During outage of server(s)

  • We need to have redundancy (HA) in the system in terms of active/active mode. In a 2 node setup, if 1 node goes down, there must be a node which can hold the traffic for both nodes for some time. Users may get some slowness, but system will be available. During the capacity planning of the system, we must make sure that at least 75% of the overall load can be handled from 1 active node.
  • If we have active/passive mode in a 2 node setup, each node should be capable of handling the load separately and passive node should be in hot-standby mode. Which means that passive node must keep on running even though it does not get traffic. 
  • If an entire data center goes down, then we should have a Disaster Recovery (DR) in a separate data center with the same setup. This can be in a cold-standby mode since these type of outages are very rare. But if we go with cold standby, there will be a time window of service unavailability

Adding a new service (API)

  • Database sharing needs to be properly done through master-datasources.xml file and through registry sharing
  • File system sharing needs to be done so that deployment is one time and other nodes will get the artifacts through file sharing
  • Service deployments needs to be done from one node (manager node) and other nodes needs to be configured in read-only mode (to avoid conflicts)
  • Use passive node as manager node (If you have active/passive mode)
  • Once the services are deployed in all the nodes, do a test and expose the service (API) to the consumers

Updating an existing service (fixing a bug)

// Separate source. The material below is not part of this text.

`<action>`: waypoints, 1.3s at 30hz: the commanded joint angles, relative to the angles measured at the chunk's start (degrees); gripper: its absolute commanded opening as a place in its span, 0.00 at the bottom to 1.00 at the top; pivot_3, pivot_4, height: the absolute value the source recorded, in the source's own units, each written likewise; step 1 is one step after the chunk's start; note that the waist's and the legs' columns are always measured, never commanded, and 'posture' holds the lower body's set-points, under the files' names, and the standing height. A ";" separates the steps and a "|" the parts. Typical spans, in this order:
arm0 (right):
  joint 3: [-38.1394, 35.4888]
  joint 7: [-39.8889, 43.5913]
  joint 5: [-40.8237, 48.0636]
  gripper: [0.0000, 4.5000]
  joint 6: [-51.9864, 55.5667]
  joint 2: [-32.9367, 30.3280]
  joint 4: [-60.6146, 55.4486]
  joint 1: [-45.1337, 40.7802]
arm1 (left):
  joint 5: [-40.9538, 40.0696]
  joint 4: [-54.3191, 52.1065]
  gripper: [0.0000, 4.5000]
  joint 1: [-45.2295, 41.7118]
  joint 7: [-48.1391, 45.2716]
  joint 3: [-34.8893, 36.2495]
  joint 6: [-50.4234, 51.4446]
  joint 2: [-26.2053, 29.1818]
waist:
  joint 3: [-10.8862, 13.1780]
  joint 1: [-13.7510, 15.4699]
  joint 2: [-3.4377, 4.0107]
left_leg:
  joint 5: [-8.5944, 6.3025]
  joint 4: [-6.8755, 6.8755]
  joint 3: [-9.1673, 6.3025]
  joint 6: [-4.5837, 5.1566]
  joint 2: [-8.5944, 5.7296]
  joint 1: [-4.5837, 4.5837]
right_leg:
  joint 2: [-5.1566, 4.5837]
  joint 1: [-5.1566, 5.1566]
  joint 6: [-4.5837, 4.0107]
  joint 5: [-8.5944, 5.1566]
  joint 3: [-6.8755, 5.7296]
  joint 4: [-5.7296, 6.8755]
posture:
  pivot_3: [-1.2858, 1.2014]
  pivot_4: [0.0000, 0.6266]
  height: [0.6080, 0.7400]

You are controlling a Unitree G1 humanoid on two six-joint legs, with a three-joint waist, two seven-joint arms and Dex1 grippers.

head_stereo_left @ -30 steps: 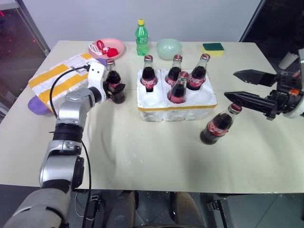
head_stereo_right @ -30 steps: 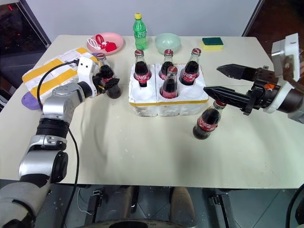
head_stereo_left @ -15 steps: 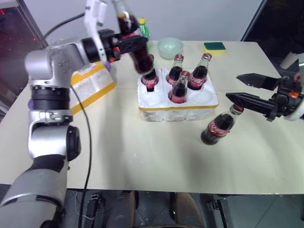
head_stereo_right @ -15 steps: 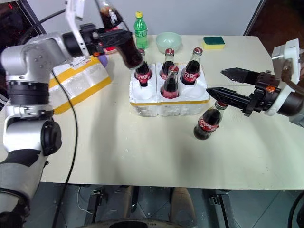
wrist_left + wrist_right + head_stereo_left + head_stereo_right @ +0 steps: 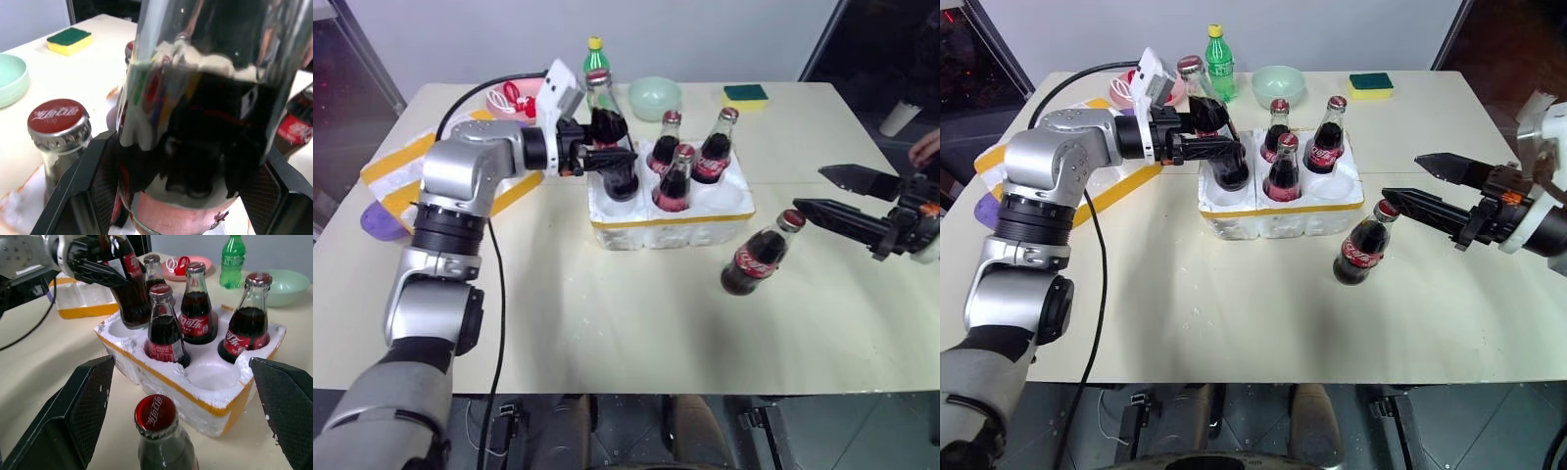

  • Bring one additional passive node to the system with existing version of services. This is in case if the active node goes down while updating the service on first passive node (system will be 1 active/ 2 passive)
  • Disable the file sharing (rsync) in passive node.
  • Deploy the patched version and carry out testing into this passive node
  • Once the testing is passed, allow traffic into passive node and stop traffic from active node. 
  • Enable file sharing and allow active node to synced up with the patched version. If you don’t have file sharing, you need to manually deploy the service.
  • Carry out testing on other node and once it is passed, allow traffic into new node (if required)
    Remove the secondary passive node from the system (system will be 1 active/ 1 passive)

Applying a patch to the server (needs a restart)

  • Bring one additional passive node to the system with existing version of services. This is in case if the active node goes down while applying the patch on first passive node (system will be 1 active/ 2 passive)
  • Apply the patch on first passive node and carry out testing
  • Once the testing is done enable traffic into this node and remove traffic from active node
  • Apply the patch on active node and carry out testing
  • Once the testing is done, enable traffic into this node and remove traffic from previous node (or you can keep this node as active)
  • Remove the secondary passive node from the system (system will be 1 active/ 1 passive)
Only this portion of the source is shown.